Для сравнения. Буквально на прошлой неделе посол РФ в Тегеране Леван Джагарян сделал заявление о «значительном прогрессе, достигнутом в области торгово-экономического сотрудничества» между Россией и Ираном, уточнив, что объемы двустороннего товарооборота достигли 2 млрд долл. На фоне разовых сделок с Boeing и Airbus порядок цифр не очень впечатляющий. И вряд ли у Дмитрия Рогозина был шанс перебить эти контракты при помощи Sukhoi Superjet 100, будь он даже самым лучшим самолетом в мире – как в свое время Ту-104. Уже хотя бы потому, что на SSJ-100 устанавливаются американские комплектующие, и продавать их без разрешения Минфина США Россия не может. Да вряд ли и решилась бы так откровенно путаться под ногами европейской, а тем более американской авиакомпании в тот момент, когда связи Москвы с администрацией Дональда Трампа только начинают выстраиваться и вполне могут скатиться до очередной «перегрузки».
Так что любые деликатные переговоры Дмитрия Рогозина в Тегеране, даже если бы иранская сторона и сохранила их в тайне, по определению были неуместными или в лучшем случае преждевременными. Тем более что Тегеран еще до того, как Дональд Трамп назвал Иран «террористическим государством номер один», почувствовал, откуда ветер дует. И соглашение с Boeing и Airbus свидетельствует о том, что иранское руководство сделало не только экономический, но и политический выбор. При этом не исключено, что Вашингтон, который с приходом в Белый дом Трампа заявил о беспощадной войне с радикальным исламизмом, может сделать Тегерану такое предложение, от которого ему будет трудно отказаться.

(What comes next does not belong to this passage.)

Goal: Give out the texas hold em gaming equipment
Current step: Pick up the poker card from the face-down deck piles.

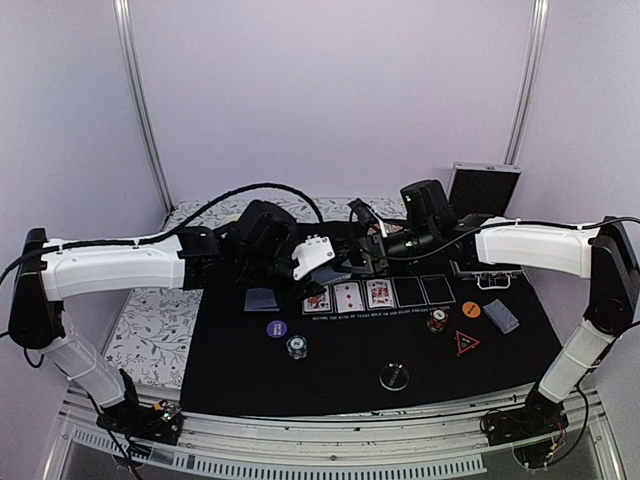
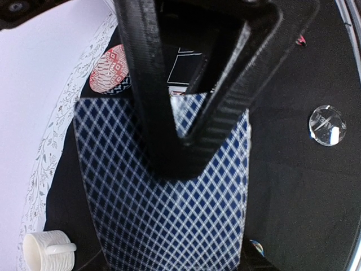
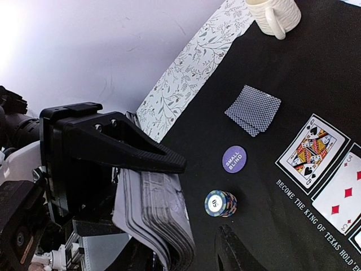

Например, стать союзником США в Ближневосточном регионе на взаимовыгодных условиях. А если у американской дипломатии будет что-то не получаться, в арсенале у Вашингтона имеется весьма убедительный аргумент – санкции в ответ на иранскую ракетную программу, хотя Совбез ООН не запрещал Тегерану проводить ракетные испытания, а только порекомендовал воздержаться.
У России таких рычагов давления на Иран нет, а вот противоречий существенно больше. И в случае полной и окончательной победы над запрещенным в РФ «Исламским государством» они вполне могут усилиться и даже разрастись до практически непреодолимых. Особенно, если в качестве награды за военную помощь Тегеран, как и предполагалось, потребует у Башара Асада лицензию на строительство по территории Сирии «Исламского газопровода» – от иранского месторождения «Южный Парс» (8% мировых запасов газа) до побережья Средиземного моря. Для отечественного «Газпрома» такой вариант как минимум равносилен потере европейского газового рынка со всеми вытекающими последствиями.
В таком контексте отказ вице-премьера Дмитрия Рогозина от полета на переговоры в Иран уже не выглядит дипломатическим капризом. У Тегерана обозначилась своя геополитическая игра – похоже, что уже без России, и разговаривать пока не о чем.